NVIDIA Tegra Architecture

The 64-bit Geekbench 3 data is based on a preliminary [alpha] build of the software for Android. This is what Ars had to say:

"This is the first major 64-bit Android device on the market, so the team at Geekbench sent us a preliminary 64-bit build of its benchmarking software. There were some lower-than-expected results in a few workloads; Primate Labs' John Poole noted that those numbers may increase in the near future as the team refines the 64-bit version of Geekbench for Android. Given the improvements inherent to the new ARMv8 instruction set, performance across the spectrum should increase as 64-bit Android devices become more commonplace."
 
Well that's progress. Software updates can't fix the build and design problems though
You speak of the Nexus 9 right? If so I agree, no matter the lack of 64 bit support I find the Shield tablet and Xiaomi Mipad more attractive than the Nexus 9.
there are a lot of optin non based on Nvidia hardware that provide significantly more bang for bucks, last Asus Tab, last lenovo yoga tab, Samsung tab 8.4 s, etc.)

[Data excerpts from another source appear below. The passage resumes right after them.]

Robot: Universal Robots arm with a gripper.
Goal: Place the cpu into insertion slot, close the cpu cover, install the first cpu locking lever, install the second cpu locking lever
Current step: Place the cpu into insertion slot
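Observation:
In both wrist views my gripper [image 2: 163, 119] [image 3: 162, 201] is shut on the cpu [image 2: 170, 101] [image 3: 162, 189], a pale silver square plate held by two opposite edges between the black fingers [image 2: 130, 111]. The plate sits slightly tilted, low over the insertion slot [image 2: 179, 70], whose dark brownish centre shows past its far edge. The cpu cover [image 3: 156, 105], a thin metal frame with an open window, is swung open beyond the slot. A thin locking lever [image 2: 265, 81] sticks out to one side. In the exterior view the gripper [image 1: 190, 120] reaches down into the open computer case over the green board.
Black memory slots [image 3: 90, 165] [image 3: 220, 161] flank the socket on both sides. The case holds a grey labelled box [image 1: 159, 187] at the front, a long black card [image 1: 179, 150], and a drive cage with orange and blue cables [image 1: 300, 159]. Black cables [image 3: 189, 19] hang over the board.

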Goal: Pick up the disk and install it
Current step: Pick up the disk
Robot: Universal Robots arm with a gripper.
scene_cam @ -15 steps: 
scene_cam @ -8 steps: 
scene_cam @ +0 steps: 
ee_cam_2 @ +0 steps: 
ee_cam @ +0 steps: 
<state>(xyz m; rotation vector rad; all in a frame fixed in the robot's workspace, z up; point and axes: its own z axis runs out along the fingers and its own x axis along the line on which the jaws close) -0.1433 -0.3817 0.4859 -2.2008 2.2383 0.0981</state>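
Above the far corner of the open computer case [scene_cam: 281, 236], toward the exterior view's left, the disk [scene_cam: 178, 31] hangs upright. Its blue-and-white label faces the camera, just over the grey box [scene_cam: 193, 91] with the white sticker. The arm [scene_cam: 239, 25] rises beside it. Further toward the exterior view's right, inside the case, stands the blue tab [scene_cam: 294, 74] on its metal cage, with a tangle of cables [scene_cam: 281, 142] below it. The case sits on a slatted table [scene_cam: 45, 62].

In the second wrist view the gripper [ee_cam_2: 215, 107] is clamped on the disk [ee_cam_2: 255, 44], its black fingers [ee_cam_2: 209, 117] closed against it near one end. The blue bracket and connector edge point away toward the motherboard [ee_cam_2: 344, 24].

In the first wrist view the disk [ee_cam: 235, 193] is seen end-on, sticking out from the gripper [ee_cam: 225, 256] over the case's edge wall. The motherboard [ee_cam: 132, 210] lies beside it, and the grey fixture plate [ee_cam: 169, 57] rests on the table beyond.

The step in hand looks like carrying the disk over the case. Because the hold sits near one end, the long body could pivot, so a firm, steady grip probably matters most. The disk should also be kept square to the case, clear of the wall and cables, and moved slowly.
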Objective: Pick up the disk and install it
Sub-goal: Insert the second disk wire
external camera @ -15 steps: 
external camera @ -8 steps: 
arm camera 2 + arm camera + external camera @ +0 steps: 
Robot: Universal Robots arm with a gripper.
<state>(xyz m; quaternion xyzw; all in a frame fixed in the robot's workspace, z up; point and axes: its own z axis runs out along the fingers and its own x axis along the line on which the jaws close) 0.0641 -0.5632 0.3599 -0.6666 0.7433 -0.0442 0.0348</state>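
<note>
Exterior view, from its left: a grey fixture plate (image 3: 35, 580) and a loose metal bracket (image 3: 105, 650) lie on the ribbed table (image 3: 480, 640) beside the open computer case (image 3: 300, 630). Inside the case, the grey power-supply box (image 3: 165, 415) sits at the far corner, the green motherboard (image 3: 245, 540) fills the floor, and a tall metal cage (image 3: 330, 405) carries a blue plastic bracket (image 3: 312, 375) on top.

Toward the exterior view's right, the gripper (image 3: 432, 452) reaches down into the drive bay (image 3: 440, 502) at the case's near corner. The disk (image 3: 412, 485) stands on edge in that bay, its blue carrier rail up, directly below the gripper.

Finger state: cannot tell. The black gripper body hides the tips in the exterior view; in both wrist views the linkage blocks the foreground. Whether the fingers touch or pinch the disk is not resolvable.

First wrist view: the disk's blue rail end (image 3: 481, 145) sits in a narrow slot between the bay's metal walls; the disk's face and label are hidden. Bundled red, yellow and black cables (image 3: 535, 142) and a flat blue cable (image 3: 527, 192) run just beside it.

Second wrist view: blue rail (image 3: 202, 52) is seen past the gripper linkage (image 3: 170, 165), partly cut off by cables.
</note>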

The nexus 9 is nothing like the steal that the 2 preview Nexus 7 were.
I think that gen of nexus devices is the least interesting generation of nexus devices ever
 
GK20A vs GX6650 perf/w

Now that the Anandtech iPad Air 2 review is out, I thought it'd be interesting to compare Kepler's performance per watt to the GX6650 in the iPad Air 2. It's never possible to get a fair comparison, since they're on different processes, have different costs and different displays, but still, it's worth taking a look. The Time and FPS numbers come from the GFXBench 3.0 battery test in Anand's review.
Code:
              | SHIELD Tablet | iPad Air 2
Battery (Wh)  | 19.75         | 27.62
Time (h)      | 2.24          | 3.84
Perf (FPS)    | 46.13         | 49.49
Pixels        | 2304000       | 3145728
Perf (Mpix/s) | 106.28        | 155.68
Watts         | 8.82          | 7.19
Perf/W        | 12.05         | 21.64

Looks like the iPad Air manages almost 2x the perf/w of the SHIELD Tablet.
 
Now that the Anandtech iPad Air 2 review is out, I thought it'd be interesting to compare Kepler's performance per watt to the GX6650 in the iPad Air 2. It's never possible to get a fair comparison, since they're on different processes, have different costs and different displays, but still, it's worth taking a look. The Time and FPS numbers come from the GFXBench 3.0 battery test in Anand's review.
Code:
              | SHIELD Tablet | iPad Air 2
Battery (Wh)  | 19.75         | 27.62
Time (h)      | 2.24          | 3.84
Perf (FPS)    | 46.13         | 49.49
Pixels        | 2304000       | 3145728
Perf (Mpix/s) | 106.28        | 155.68
Watts         | 8.82          | 7.19
Perf/W        | 12.05         | 21.64
Looks like the iPad Air manages almost 2x the perf/w of the SHIELD Tablet.

It'll get easier to decypher if you consider two things as a start:

1. It's not a GX6650 but most likely a GX6850 which means 16 TMUs and 256 FP32 SPs @~500MHz.
2. It's a DX10.0 vs. DX11.0 GPU.
 
It'll get easier to decypher if you consider two things as a start:

1. It's not a GX6650 but most likely a GX6850 which means 16 TMUs and 256 FP32 SPs @~500MHz.
2. It's a DX10.0 vs. DX11.0 GPU.

Anand seems to think it's a GX6650 - what makes you think otherwise? I suppose if it's a GX6850, Apple has traded off perf/mm^2 to improve perf/w - and a theoretical GK20A that had 2 SMs but ran slower might do better. I don't think DX10 vs 11 should impact perf/w that much - GFXBench 3.0 doesn't use any of the new features, and I don't think DX11 GPUs require that much more abstraction than DX10.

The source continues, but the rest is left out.